A complaint may fail to state a claim under Rule 12(b)(6) "[i]f the allegations of the complaint 'show that relief is barred by the applicable statute of limitations.'" Limestone Dev. Corp. v. Village of Lemont, III, 520 F.3d 797, 802 (7th Cir. 2008) (Limestone) (quoting Jones v. Bock, 549 U.S. 199,127 S.Ct. 910,920-21 (2007)). A statute of limitations defense "may be raised in a motion to dismiss if 'the allegations of the complaint itself set forth everything necessary to satisfy the affirmative defense.'" Brooks v. Ross, 578 F.3d 574, 579 (7th Cir. 2009) (quoting States v. Lewis, 411 F.3d 838, 842 (7th Cir. 2005)). While a complaint is not required to anticipate affirmative defenses and address them, "dismissal is appropriate when the plaintiff pleads himself out of court by alleging facts sufficient to establish the complaint's tardiness." Cancer Foundation, Inc. v. Cerberus Capital Management, LP, 559 F.3d 671, 674-75 (7th Cir. 2009) (quoting Hollander v. Brown, 457 F.3d 688, 690 (7th Cir. 2006)).

ANALYSIS


Counts I and II: The ERISA Claims and the Statute of Limitations

Count I of the Verified Complaint alleges Defendants failed to meet their fiduciary duties under ERISA, and their breach of these duties resulted in Singer and the Plan's other participants and beneficiaries not receiving the balance of their retirement accounts. Count II of the Verified Complaint alleges Defendants failed to hire independent fiduciaries to monitor the Plan and that this breach of fiduciary duty by Defendants also resulted in Singer not receiving the balance of his retirement accounts. Defendants argue that these claims are barred by statutes of limitations.

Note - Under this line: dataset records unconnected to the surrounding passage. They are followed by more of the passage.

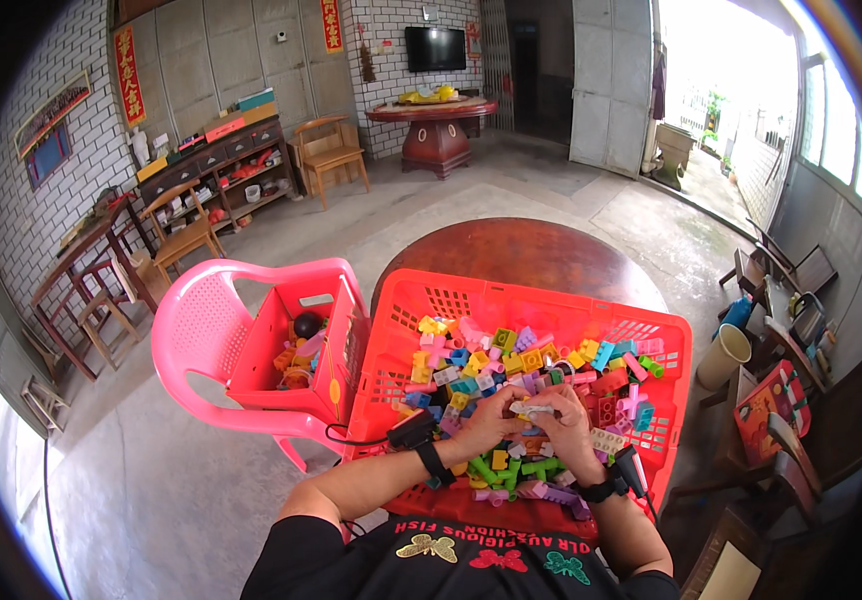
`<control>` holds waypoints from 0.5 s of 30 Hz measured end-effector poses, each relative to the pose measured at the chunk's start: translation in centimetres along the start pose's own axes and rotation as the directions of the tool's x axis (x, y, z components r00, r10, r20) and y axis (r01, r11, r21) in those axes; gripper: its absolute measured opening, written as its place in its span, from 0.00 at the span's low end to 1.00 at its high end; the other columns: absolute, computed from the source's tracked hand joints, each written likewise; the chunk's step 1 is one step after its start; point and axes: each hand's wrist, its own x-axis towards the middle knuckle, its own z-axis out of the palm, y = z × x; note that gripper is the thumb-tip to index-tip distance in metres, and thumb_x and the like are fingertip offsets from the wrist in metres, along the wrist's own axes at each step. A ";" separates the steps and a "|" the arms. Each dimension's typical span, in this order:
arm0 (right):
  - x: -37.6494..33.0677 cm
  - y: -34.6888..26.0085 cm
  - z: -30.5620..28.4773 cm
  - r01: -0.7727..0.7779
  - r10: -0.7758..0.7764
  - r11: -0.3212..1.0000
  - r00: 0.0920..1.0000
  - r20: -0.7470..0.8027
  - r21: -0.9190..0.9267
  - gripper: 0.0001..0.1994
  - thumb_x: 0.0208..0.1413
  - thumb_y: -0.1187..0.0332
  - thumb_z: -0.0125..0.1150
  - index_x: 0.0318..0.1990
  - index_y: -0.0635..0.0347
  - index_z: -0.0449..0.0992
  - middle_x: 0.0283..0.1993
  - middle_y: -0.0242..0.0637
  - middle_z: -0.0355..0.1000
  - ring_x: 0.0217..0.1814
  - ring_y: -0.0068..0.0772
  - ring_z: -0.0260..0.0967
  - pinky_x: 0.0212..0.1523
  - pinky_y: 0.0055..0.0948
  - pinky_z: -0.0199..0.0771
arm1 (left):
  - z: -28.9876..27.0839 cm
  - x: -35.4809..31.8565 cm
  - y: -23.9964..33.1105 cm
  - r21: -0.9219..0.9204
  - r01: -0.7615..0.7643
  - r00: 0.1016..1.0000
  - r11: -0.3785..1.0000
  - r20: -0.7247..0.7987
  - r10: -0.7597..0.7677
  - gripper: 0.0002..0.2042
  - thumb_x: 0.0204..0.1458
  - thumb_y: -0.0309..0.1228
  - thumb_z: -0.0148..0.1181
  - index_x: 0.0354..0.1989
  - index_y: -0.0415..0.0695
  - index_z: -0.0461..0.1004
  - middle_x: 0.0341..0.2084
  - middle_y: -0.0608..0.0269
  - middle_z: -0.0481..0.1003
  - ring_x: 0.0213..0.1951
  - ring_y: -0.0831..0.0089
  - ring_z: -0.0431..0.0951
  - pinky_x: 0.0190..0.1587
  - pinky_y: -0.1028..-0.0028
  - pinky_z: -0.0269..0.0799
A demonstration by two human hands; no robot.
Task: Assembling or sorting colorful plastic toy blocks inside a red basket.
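Both hands meet over a big red plastic basket [673, 400] filled with a loose heap of colourful toy building bricks [511, 362]. Between the fingertips of my left hand [481, 422] and my right hand [565, 428] is a small whitish-grey piece [531, 407]; its exact shape is partly covered by the fingers. Both hands are closed on it, fingers bent in a pinch. Green, purple and yellow bricks [500, 460] lie just below the hands. A dark strap with a small box sits on each wrist.
The basket rests partly over a round brown wooden table [531, 250]. Left of it, a pink plastic chair [196, 320] bears a red-pink box [351, 345] with toys inside, including a black ball [307, 324]. At the right stand wooden chairs [796, 450] and a beige bin [725, 355].
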 end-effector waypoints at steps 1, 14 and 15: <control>0.0 0.3 0.1 0.023 -0.023 1.000 1.000 -0.005 0.006 0.09 0.44 0.81 0.59 0.34 0.60 0.77 0.36 0.34 0.66 0.40 0.29 0.66 0.39 0.26 0.67 | 0.0 0.0 0.1 0.000 0.012 1.000 1.000 0.005 -0.012 0.18 0.50 0.19 0.57 0.49 0.42 0.62 0.36 0.65 0.69 0.32 0.80 0.72 0.30 0.80 0.73; 0.1 1.1 0.2 -0.171 0.172 0.981 0.985 -0.009 0.095 0.07 0.45 0.80 0.59 0.33 0.62 0.74 0.34 0.34 0.68 0.38 0.27 0.67 0.38 0.25 0.67 | 0.1 -0.2 0.1 0.011 0.026 0.998 1.000 0.060 -0.027 0.18 0.51 0.21 0.56 0.50 0.43 0.62 0.38 0.66 0.69 0.36 0.80 0.72 0.33 0.79 0.73; 0.0 0.7 0.3 -0.047 0.048 0.997 0.999 -0.013 0.068 0.07 0.44 0.81 0.59 0.33 0.62 0.74 0.35 0.33 0.68 0.40 0.27 0.66 0.39 0.24 0.66 | 0.2 -0.2 0.4 0.010 0.025 0.998 1.000 0.059 -0.026 0.18 0.51 0.21 0.56 0.50 0.43 0.62 0.38 0.66 0.69 0.36 0.80 0.72 0.33 0.79 0.73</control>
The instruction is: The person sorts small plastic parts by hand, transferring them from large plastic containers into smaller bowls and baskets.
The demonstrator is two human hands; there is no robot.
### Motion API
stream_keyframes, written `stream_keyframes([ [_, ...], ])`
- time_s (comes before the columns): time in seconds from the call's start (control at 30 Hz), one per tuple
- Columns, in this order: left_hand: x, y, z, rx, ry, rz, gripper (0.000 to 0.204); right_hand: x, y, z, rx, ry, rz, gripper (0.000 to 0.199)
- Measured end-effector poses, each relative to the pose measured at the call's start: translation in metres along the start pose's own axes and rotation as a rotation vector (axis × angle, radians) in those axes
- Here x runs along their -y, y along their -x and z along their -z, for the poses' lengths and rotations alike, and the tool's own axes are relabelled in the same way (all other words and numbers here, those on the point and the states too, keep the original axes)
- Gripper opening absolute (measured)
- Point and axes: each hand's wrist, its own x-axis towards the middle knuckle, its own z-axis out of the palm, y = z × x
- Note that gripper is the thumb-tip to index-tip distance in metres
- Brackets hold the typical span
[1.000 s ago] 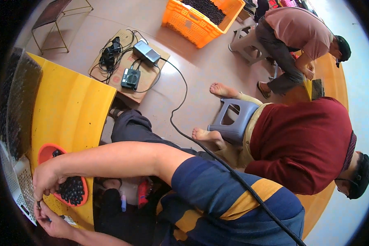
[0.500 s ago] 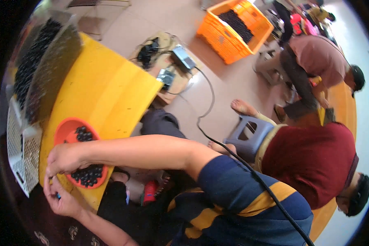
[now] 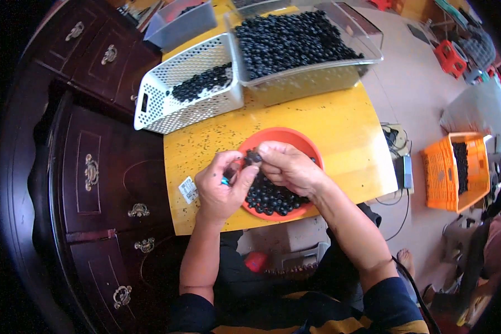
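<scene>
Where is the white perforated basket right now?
In the head view the white perforated basket sits at the yellow table's far left corner, beside the clear tray of dark beads and beyond the orange bowl.

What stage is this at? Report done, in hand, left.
Done, seemingly: a shallow layer of dark fruits in the white basket. In hand: the left hand and right hand work one fruit over the orange bowl. Left: the bowl's fruits, and the heaped clear bin.
</scene>
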Motion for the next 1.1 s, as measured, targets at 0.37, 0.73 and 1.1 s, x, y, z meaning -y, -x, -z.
stream_keyframes([
  [0.37, 0.001, -0.007, 0.014, 0.170, 0.006, -0.013, 0.045, 0.002, -0.003, -0.001, 0.088, 0.077, -0.099, 0.027],
  [0.73, 0.006, -0.002, 0.004, 0.114, -0.174, -0.195, 0.039, -0.003, -0.005, -0.004, 0.063, 0.131, -0.052, 0.033],
  [1.1, 0.012, -0.003, 0.001, 0.103, -0.201, -0.215, 0.035, -0.003, -0.004, -0.002, 0.058, 0.093, -0.052, 0.027],
])
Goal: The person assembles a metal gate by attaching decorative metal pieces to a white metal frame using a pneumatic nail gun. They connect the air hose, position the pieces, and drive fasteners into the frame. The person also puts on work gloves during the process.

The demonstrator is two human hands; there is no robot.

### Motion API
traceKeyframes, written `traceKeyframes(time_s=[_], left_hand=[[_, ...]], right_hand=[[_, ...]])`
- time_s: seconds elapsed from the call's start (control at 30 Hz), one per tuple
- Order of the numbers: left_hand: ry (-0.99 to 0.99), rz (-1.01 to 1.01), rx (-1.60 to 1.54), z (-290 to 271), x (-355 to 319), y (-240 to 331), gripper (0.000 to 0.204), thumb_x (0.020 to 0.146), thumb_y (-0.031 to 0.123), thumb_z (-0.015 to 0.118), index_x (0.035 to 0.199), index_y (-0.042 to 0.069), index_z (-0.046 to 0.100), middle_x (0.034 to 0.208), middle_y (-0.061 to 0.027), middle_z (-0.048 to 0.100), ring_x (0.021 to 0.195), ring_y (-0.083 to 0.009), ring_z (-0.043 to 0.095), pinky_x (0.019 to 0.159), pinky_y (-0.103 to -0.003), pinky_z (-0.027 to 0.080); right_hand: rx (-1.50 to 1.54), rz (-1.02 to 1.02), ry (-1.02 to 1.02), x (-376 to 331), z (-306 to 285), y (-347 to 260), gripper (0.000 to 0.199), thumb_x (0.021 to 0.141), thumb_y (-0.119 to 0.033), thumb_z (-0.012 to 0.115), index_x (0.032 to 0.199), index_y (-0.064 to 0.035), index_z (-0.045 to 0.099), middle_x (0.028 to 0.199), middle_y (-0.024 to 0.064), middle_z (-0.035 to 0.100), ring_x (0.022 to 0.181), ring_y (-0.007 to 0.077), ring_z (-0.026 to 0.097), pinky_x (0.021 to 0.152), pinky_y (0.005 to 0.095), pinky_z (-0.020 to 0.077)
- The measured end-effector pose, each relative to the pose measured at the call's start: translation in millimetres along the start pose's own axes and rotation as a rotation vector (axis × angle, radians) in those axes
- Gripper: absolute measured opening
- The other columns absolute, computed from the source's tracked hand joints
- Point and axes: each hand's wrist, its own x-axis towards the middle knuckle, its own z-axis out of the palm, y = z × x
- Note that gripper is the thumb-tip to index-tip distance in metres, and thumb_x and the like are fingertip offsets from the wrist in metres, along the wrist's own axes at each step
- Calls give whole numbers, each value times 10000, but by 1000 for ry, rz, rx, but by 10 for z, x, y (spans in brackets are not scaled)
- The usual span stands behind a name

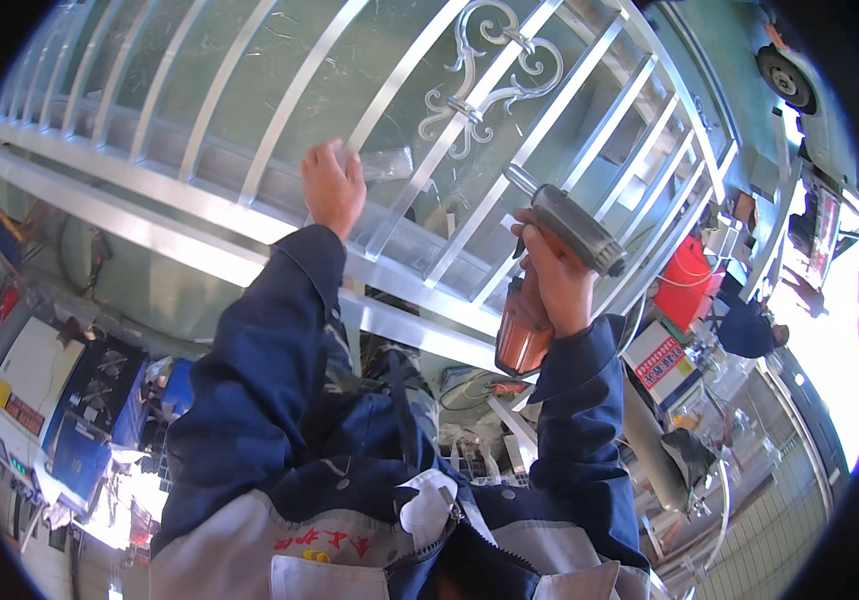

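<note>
A silvery metal railing with parallel bars lies in front of me. My left hand is over one of its bars, thumb on one side and curled fingers on the other. My right hand is wrapped round the handle of a cordless power driver with a dark grey body and an orange-brown lower part. The tool's silver nose points up and left over the bars, near a slanting bar. Beside my left hand lies a clear plastic packet.
Curled scroll ornaments sit between bars at the railing's far side. To the right are a red box, a cylinder and a vehicle wheel. Another person is at far right. Blue-and-black equipment stands at left.
</note>
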Motion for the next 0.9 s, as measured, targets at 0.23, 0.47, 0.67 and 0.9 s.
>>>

Defendants assert it is unclear which statute of limitations should govern Singer's claims. Two statutes of limitations can govern ERISA claims. Leister v. Dovetail, Inc., 546 F.3d 875, 878 (7th Cir. 2008) (Dovetail). The first, 29 U.S.C. § 1113, provides that a plaintiff alleging '"a fiduciary's breach of any responsibility, duty, or obligation under' sections 1101 to 1114 has the shorter of six years from the date of the breach to file suit or (with an immaterial exception) three years "after the earliest date on which the plaintiff had actual knowledge of the breach.'" Id. The other statute of limitations is applicable in suits where a plaintiff seeks to recover benefits due under the terms of a plan. 29 U.S.C. § 1132(a)(1)(B). "If this is the governing provision, the borrowed statute of limitations would be Illinois's 10-year statute of limitations for breach of a written contract." Dovetail, 546 F.3d at 878 (citing 735 ILCS 5/13-206). "To determine which statute of limitations properly applies, the nature of the plaintiffs' claims must be examined." Lumpkin v. Envirodyne Industries, Inc., 933 F.2d 449, 465 (7th Cir. 1991).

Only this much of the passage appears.